Provides $919 million for the rural business and industry loan program.

Food Safety and Inspection Service:

Provides $1.06 billion, which is an increase of $25 million above the FY17 enacted level, for food safety and inspection programs.

Provides $7.5 million in hiring incentives for veterinarians.

Fully funds the catfish inspection program.

Food and Drug Administration:

Includes more than $2.9 billion for the FDA, which is $134 million above the FY17 enacted level.

$94 million is designated for combating the opioid epidemic;

$10.5 million is for food safety activities; and

$60 million for the 21st Century Cures Act.

Commodity Futures Trading Commission:

Provides $249 million for the CFTC, which is $1 million below the FY17 enacted level.

International Programs:

Includes $2.1 billion for food aid programs, which is $130 million above the FY17 enacted level.

$1.76 billion for PL 480, Title II Food for Peace grants.

$207.6 million for the McGovern-Dole International Food for Education and Child Nutrition Program, with $10 million designated for the Local and Regional Food Aid Procurement at the Foreign Agriculture Service.

Food and Nutrition Programs:

Provides $6.175 billion for the Women, Infants and Children Program, which is $175 million below the FY17 enacted level.

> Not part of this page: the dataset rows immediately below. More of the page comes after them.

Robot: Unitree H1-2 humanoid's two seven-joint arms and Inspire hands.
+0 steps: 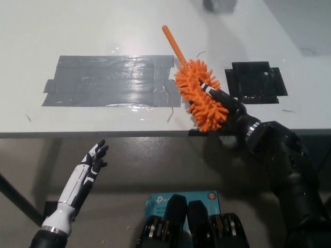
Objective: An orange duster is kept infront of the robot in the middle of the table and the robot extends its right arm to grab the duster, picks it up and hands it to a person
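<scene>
The orange duster (199,96), a shaggy head with a thin orange handle pointing up and left, is lifted above the white table (103,31) near its front edge. My black right hand (223,106) is shut on the duster's head from the lower right, with the arm running down to the bottom right. My white left hand (92,161) rests open below the table's front edge at lower left. A grey blurred shape (220,4), perhaps a person's hand, shows at the top edge.
A patch of grey tape strips (111,80) covers the table's left middle. A black tape patch (255,81) lies at the right, now uncovered. A teal box (176,199) sits on the floor below.
</scene>
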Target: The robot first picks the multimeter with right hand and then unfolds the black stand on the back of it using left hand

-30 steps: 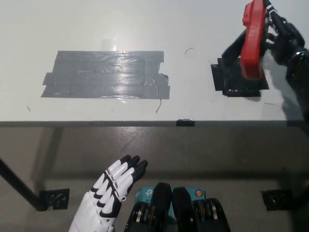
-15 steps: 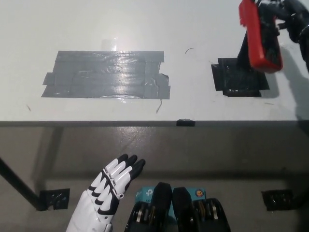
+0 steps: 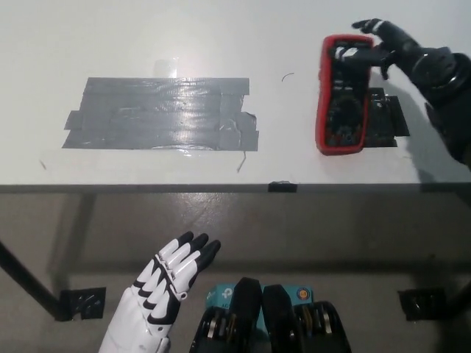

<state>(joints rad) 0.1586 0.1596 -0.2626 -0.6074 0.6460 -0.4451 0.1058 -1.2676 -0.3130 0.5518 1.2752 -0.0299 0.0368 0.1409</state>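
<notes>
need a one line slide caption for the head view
Red-cased multimeter lies face-up on white table, black right hand touching its top; white left hand open below.

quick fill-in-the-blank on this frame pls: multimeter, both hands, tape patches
1. The multimeter lies flat on the table with its ____ side up.
2. It partly covers the ____ tape patch.
3. The right hand touches the multimeter's ____ end.
4. The left hand waits open ____ the table edge, in the lower left of the view.

Missing words: dial (front); black; far (top); below
</notes>
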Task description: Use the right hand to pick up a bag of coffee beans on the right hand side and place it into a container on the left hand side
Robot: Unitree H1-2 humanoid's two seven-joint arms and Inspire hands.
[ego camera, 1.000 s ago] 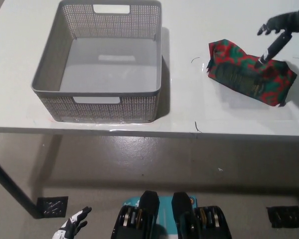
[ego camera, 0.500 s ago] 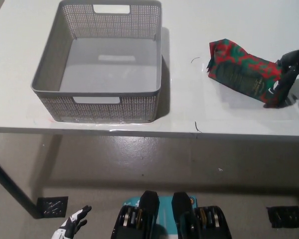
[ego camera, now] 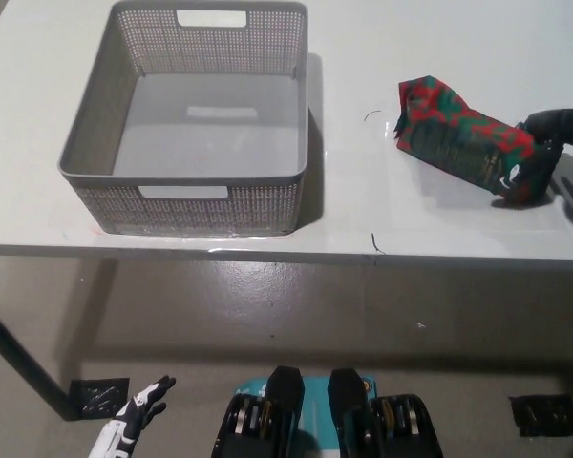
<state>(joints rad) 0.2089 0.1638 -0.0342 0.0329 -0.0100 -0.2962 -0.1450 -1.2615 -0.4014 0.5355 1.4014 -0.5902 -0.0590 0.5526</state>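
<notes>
We judge the task to be at the grasp stage: the bag of coffee beans [ego camera: 463, 141] lies flat on the right part of the worktop [ego camera: 363, 205], and our black right hand [ego camera: 540, 153] has its fingers [ego camera: 530, 172] wrapped over the bag's right end, apparently clamped on it, though the bag does not look lifted off the surface yet. The grey mesh container [ego camera: 196, 200] stands on the left part of the worktop, well apart from the bag, and it holds nothing, so the lift, the carry leftward and the release are all left to do. Our white left hand [ego camera: 134, 429] hangs low at the near left, below the worktop and out of the way, with its fingers spread and holding nothing. For room, we see bare worktop between bag and container, so the sideways path looks free; the container's right wall stands tall, and we judge the bag must rise above its rim before crossing. The bag sits close to the right limit of the view and not far from the worktop's near edge, so a slip there could drop it to the floor [ego camera: 296, 315].
</notes>
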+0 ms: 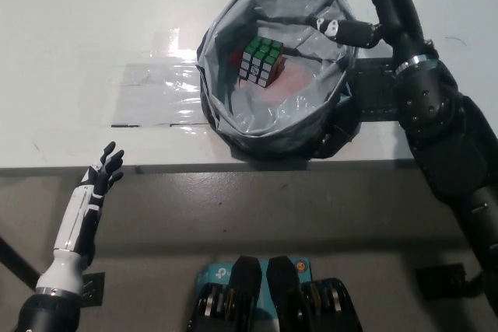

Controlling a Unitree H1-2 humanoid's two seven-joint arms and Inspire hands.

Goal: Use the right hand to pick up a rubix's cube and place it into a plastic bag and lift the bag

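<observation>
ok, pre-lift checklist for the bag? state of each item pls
1. Cube inside bag: ok.
2. Right hand at the bag's far-right rim: ok.
3. Right hand closed on the rim: cannot tell, the fingers are hard to make out against the plastic.
4. Bag mouth open, cube not caught in folds: ok.
5. Left hand low by the table edge, open, away from the bag: ok.
6. Bag fully on the table: ok.

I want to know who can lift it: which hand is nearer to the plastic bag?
The right hand. It is at the bag's upper right rim. The left hand is low at the table edge, far from the bag.
</observation>
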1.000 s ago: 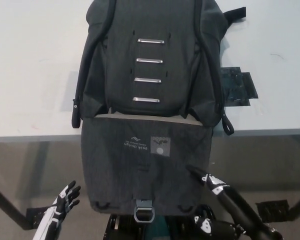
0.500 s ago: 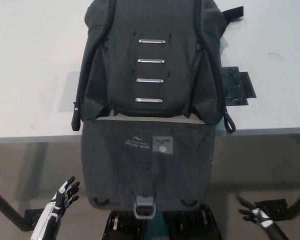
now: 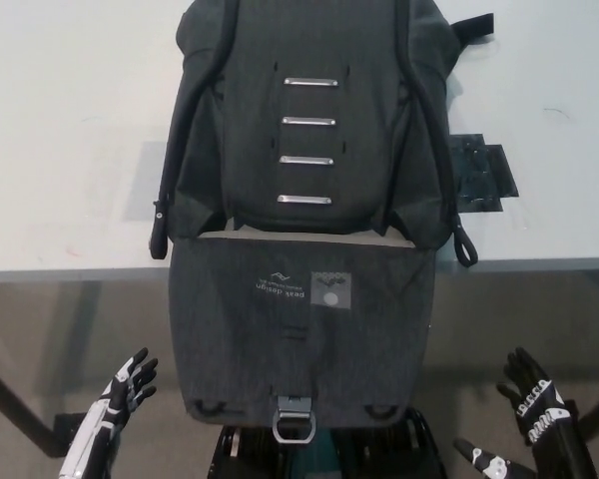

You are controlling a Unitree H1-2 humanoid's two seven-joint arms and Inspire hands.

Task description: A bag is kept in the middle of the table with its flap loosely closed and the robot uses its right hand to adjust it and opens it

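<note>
The bag (image 3: 309,150) lies in the middle of the bench (image 3: 70,140), reaching its near edge, with four metal bars (image 3: 307,140) down its face. Its flap (image 3: 301,334) hangs open over that edge, a buckle (image 3: 293,417) at its lower end. Black tape (image 3: 482,175) lies just beside the bag. The right robot hand (image 3: 534,404) hovers below the bench edge, fingers spread, holding nothing. The left robot hand (image 3: 128,384) rests low, apparently open and empty.
</note>
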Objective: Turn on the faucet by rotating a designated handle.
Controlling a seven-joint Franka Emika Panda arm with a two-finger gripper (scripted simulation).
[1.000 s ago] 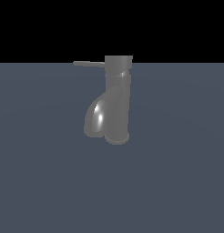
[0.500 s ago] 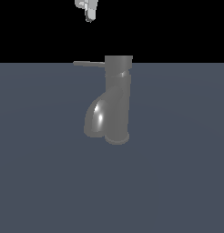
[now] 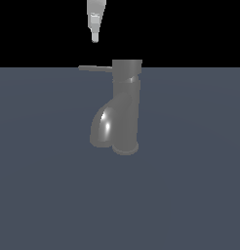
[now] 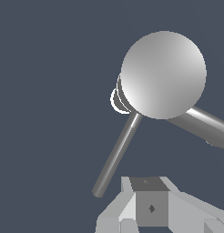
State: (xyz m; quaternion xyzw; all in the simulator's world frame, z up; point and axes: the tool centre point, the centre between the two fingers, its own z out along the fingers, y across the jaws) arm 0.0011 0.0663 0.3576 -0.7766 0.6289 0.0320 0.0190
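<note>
On a slate-blue desk (image 3: 39,195) stands the faucet (image 3: 126,107); its handle (image 3: 95,69) juts toward the exterior view's left; the claw (image 3: 95,35) hangs above, gripping nothing, its opening impossible to judge; descending slightly off-line, it might miss the thin rod.

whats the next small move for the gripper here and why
Probably lower straight down toward the handle. The gripper hangs above the rod's outer end with a clear gap, touching nothing, and the faucet stands untouched. It likely needs to reach rod height before it can push the handle round.

A flat, dark blue-grey surface (image 3: 44,195) carries only the grey faucet (image 3: 124,110), standing upright.
</note>
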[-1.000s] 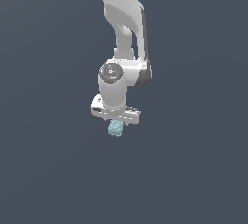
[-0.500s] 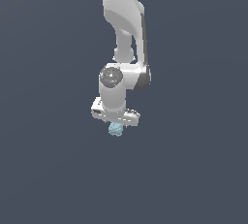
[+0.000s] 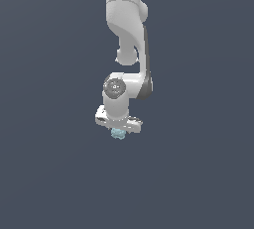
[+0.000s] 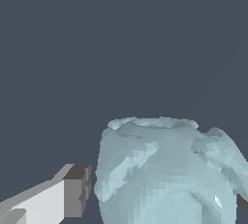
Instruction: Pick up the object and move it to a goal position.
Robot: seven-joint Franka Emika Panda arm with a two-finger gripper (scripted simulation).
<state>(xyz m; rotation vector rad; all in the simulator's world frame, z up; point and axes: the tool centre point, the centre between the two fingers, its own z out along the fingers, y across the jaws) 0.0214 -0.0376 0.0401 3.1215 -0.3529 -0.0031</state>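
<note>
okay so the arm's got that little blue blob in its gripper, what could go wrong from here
1. The object is lumpy and faceted, so the fingers likely touch only a few bumps; it could twist or slip out during the move.
2. In the exterior view only a small part of it peeks below the gripper, and the wrist view shows just one finger clearly, so how well it is centred cannot be confirmed.

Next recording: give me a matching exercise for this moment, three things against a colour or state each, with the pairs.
Things:
1. object
2. claw
3. arm
4. finger pad

Descriptions:
A. white, reaching down from the top of the exterior view
B. pale teal-blue, lumpy and faceted
C. dark grey, close beside the blob in the wrist view
D. closed around the blob, carrying it underneath

Pairs: 1-B, 2-D, 3-A, 4-C
</note>
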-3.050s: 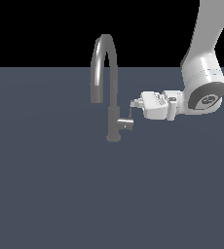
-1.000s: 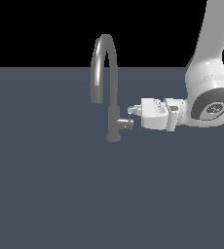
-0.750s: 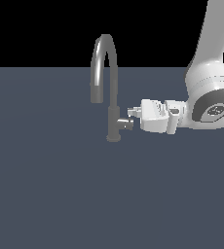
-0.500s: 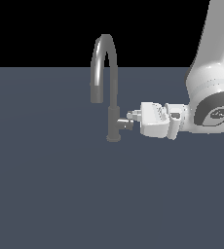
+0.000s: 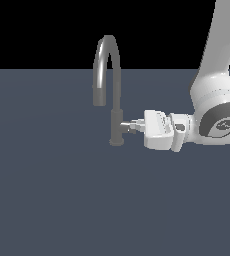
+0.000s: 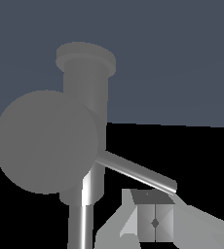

Includes $24.3 billion in mandatory funding for child nutrition programs, which is $1.5 billion above FY17 enacted level.

Provides $74 billion in mandatory funding for the Supplemental Nutrition Assistance Program, which is $4.5 billion below FY17 enacted level.

Section 199A Fix

Following is a summary of the Section 199A proposal. The proposed changes are retroactive to January 1, 2018, and are available to pass-through businesses (sole-proprietors, partnerships, S corporations).


Pass-through business owners with taxable income below $157,000 per individual/ $315,000 joint return can take a business deduction that equals 20 percent of their net income from commodity sales up to the farmer’s taxable income. The deduction is restricted when taxable income exceeds the thresholds.

When commodities are sold to a cooperative, the deduction is reduced by either 9 percent of the net income from the farmer’s cooperative sales or 50 percent of wages attributed to such sales whichever is less.  However, the farmer can claim any deduction passed through from the cooperative up to the farmer’s taxable income including capital gains.


Cooperatives have a deduction of the lesser of 9 percent of adjusted gross income or 50 percent of W-2 wages and have the option of retaining their deduction or passing some of their deduction to their farmer patrons.